Polypharmacy and irrational combinations of psychotropics in chronic inpatients
background In chronic inpatients polypharmacy is common and sometimes the combinations of psychotropics are irrational from a theoretical point of view.
aims Registration of polypharmacy and irrational combinations in clinical practice.
methods In this descriptive study of 127 longstay patients in a psychiatric hospital we registrated the frequency of polypharmacy, the number of irrational combinations of psychotropics and the reasons to describe these combinations. We tried to find a relation with the type of housing (an indirect measure for the intensity of care) and to the dsm-iv diagnosis.

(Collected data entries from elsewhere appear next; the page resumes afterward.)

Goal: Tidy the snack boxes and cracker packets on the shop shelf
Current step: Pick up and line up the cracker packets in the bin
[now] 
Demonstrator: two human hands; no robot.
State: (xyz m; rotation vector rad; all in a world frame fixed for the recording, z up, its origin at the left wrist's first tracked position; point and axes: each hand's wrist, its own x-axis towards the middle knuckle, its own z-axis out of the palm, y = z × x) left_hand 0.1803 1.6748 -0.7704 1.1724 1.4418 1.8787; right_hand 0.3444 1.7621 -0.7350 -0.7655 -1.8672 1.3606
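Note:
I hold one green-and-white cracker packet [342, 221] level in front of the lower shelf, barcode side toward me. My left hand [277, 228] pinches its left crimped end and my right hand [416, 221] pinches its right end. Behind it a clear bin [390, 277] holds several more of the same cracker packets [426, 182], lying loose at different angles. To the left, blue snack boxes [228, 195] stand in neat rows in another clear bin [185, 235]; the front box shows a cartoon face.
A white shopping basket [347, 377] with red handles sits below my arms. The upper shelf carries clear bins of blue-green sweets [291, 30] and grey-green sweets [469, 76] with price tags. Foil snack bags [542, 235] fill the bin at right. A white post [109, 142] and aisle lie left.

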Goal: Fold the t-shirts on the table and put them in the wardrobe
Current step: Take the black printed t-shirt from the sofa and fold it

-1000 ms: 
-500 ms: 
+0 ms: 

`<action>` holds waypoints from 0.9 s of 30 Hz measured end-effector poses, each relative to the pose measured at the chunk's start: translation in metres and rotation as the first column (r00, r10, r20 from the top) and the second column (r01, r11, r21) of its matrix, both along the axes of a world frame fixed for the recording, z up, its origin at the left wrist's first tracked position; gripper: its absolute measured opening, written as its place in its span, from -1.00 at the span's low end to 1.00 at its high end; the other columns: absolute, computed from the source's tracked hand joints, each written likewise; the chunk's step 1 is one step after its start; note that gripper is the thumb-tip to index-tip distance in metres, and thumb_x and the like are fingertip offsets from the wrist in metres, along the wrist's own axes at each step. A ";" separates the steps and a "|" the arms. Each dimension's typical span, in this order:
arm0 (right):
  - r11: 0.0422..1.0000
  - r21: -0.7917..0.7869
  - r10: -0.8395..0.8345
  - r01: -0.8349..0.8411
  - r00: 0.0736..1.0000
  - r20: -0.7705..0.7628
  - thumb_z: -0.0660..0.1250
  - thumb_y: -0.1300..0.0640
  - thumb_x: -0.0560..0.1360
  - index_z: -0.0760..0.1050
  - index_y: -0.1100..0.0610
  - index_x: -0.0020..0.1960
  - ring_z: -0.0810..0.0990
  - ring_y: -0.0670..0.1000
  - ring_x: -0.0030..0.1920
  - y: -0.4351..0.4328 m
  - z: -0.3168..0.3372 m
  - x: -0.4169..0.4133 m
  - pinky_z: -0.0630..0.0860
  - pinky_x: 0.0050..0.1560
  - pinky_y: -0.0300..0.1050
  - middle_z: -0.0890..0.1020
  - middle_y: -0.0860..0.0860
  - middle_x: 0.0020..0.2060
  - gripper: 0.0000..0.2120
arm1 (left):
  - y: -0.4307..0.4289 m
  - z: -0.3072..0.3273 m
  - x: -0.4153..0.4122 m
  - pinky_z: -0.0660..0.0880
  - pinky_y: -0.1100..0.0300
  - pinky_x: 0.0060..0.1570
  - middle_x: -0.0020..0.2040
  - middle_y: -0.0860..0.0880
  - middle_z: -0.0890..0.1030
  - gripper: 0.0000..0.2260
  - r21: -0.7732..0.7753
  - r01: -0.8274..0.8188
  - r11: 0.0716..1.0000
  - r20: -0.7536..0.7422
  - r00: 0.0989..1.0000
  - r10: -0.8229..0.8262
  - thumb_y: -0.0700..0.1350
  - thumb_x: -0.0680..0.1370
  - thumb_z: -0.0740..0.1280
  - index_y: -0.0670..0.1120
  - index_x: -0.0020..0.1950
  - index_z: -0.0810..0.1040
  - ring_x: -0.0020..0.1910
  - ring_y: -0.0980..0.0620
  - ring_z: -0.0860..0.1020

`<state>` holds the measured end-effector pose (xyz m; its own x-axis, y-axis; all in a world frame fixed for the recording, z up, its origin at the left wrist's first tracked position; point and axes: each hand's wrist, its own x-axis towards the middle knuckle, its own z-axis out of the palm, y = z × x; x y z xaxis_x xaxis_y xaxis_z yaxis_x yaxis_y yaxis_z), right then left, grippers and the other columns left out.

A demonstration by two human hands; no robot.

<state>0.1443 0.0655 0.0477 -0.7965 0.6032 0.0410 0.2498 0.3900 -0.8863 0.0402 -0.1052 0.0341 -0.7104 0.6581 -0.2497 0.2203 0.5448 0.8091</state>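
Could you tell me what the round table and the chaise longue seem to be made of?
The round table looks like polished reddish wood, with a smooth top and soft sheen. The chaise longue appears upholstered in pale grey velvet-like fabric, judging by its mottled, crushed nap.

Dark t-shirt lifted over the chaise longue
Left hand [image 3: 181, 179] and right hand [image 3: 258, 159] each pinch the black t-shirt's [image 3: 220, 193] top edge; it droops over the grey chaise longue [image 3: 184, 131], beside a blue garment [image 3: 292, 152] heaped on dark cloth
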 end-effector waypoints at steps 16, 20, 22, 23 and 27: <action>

results We found the use of four or five psychotropics in 24% of the population, in these cases we found irrational combinations in 89%. This group mainly consisted of patients with (partial) therapy-resistant schizophrenia of the undifferentiated and disorganised subtype and with schizoaffective disorder. In the total group of users of four and five psychotropics we found relatively more premorbid personality disorders and mild mental retardation. The percentage of users of four and five psychotropics increased with the intensity of care. Irrational combinations were mainly the result of long-lasting treatment of complex symptomatology. Following literature, a list of possible treatments in case of therapy resistance and conduct disorders is given. The authors give recommendations for further research on addition with a second high-potency antipsychotic drug in the case of therapy resistance for clozapine, and for fostering the quality of prescribing low-potency antipsychotic drugs and benzodiazepines for addition in the case of conduct disorders.
conclusions Polypharmacy and irrational combinations occur frequently in chronic inpatients and seem inevitable.